A comprehensive 2026 comparison of salary, skills, demand, and career growth to help you choose the right tech career path.
Salary
Demand
Remote
Growth
Data Engineers build the infrastructure; Data Scientists analyze the data. Engineering is more accessible and growing faster, while Science pays slightly more.
| Attribute | Data Engineer | Data Scientist |
|---|---|---|
| Average Salary | $128,000 | $130,000 |
| Salary Range | $90K – $170K | $95K – $175K |
| Education | Bachelor's in CS or Data Engineering | Master's or PhD often preferred |
| Experience Needed | 2-4 years typical | Mid-level entry typical |
| Remote Options | High | High |
| Demand Level | Very High | Very High |
| Growth Outlook | 28% growth through 2032 | 35% growth through 2032 |
| Category | Data & Analytics | Data & Analytics |
Build data pipelines, design data warehouses, implement ETL processes, optimize query performance, and ensure data quality and availability for analysts.

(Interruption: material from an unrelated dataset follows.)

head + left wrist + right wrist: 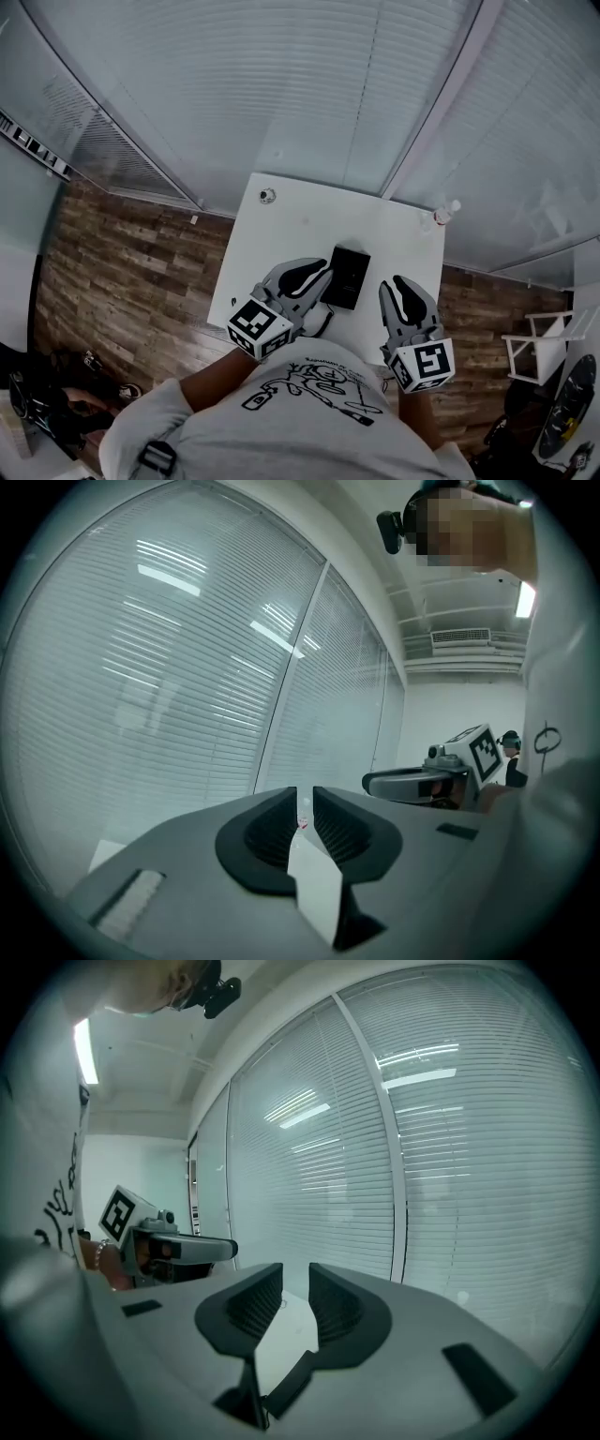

Analyze complex datasets, build predictive models, create visualizations, and communicate insights to stakeholders. Work with machine learning algorithms and statistical methods.
Engineers who love building reliable data infrastructure at scale
Analytical thinkers who enjoy math, statistics, and finding patterns in data
Data Engineer averages $128,000/year ($90K–$170K range) while Data Scientist averages $130,000/year ($95K–$175K range). Salaries vary significantly by location, experience, and company.
Data Engineer typically requires bachelor's in cs or data engineering while Data Scientist requires master's or phd often preferred. 2-4 years typical for Data Engineer vs mid-level entry typical for Data Scientist.
Both are in very high demand. Data Engineer shows 28% growth through 2032 and Data Scientist shows 35% growth through 2032.
Yes, many skills transfer between these roles. Focus on bridging the gap in Python and SQL to make the transition. Your Data Engineer experience gives you a strong foundation.